"Committed only to his realm with no decency or respect for the Irish, [Johnson] breaking the Irish Protocol does not really come as a surprise."

For the longest time, we have been assured that there was a new British attitude to Ireland that the bad old days were gone and we were no longer seen as the inferior race. The 1998 Good Friday Agreement meant from then, all would run smoothly.

We reckoned without English nationalism. We should think again. They are just about to walk away from a key component of Brexit - the Irish border part of a legally agreed-upon deal - which will endanger the peace process if unraveled.

They claim they are only changing a  very few lines, but an agreed-upon treaty is broken the second you change a word without consent. 

Boris Johnson has no compunction kicking the Irish around, whether they be nationalist or unionist, as he has just proven. Treaties with Paddy have no more importance to him. His sidekicks tacitly acknowledged the Irish protocol was merely a means to an end to be abandoned when there was no longer a need to get them through a sticky patch.

You see, the high Tory Eton Schoolboys have no time at all for Paddy across the sea. They think they are playing multi-dimensions; chess and the Irish draughts. Paddy, it seems, will always be inferior.

I had occasion to feel the sting of that inferiority when working on British building sites every summer in college and for a year afterward in the mid-1970s.

Not an Irish joke was missed by our English fellow workers. IRA bombings had poisoned the air to begin with, but the old-timers confirmed that the average British looked down on Paddy anyway long before the IRA restarted and laughed at his stupidity.

Paddy had no choice but to take it. Worse, there were Irish comedians like Dave Allen on British TV telling Paddy jokes and selling out his own people.

There was a quiet acceptance by the Paddies I worked with that little could be done. Some very painfully hid their Irish accents and sounded like those  Irish footballers in England who have invented an entire strangled hybrid accent. 

We kept our heads down, drank away the lonely nights, and took turns running to the bookies every Saturday for a bet on the nags. Our subcontractor paid us and deducted the living expenses as we were living in his houses four to a room.

There was no way to fight back. Besides, there were splits on our own ranks. The Kerry men and Connemara men rarely hit it off, and there was many a bad bar fight in Cricklewood or Kilburn. At the root of it was profound loneliness for the land they left behind in body but not in spirit. Yet there was solidarity especially given the dangerous work we were doing,

Christy Moore, our hero folk singer, sang it best: "Well we want to get to heaven, but we’re always digging holes.” And so were we digging, from working on a new terminal for Heathrow to foundations for brand new offices downtown.

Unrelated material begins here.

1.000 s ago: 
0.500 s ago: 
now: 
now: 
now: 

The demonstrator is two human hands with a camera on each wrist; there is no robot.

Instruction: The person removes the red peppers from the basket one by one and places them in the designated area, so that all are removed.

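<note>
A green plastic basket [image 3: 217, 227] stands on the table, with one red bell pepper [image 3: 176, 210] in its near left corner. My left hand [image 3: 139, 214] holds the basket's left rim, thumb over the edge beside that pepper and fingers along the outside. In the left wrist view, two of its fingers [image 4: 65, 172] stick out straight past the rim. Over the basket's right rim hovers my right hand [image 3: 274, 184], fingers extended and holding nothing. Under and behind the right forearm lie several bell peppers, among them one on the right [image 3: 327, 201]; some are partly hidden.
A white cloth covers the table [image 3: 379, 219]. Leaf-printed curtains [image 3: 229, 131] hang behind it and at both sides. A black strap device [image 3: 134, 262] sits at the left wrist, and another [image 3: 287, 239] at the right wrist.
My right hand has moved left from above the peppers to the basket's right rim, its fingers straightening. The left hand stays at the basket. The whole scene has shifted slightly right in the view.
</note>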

Given our experience, we would have guessed a character like Johnson was a snake. Committed only to his realm with no decency or respect for the Irish, breaking the Irish Protocol does not really come as a surprise. English hegemony ended over Ireland for the most part, but someone forgot to tell them. Now Scotland could well break the link and what price a united Ireland given the way the English have kicked the unionists around

Rule Britannia is the English marching song, its grand cadence signifying victory and never retreat. But death lays his icy hands on empire too. As the British are about to find out, the bad boys of Europe stand alone.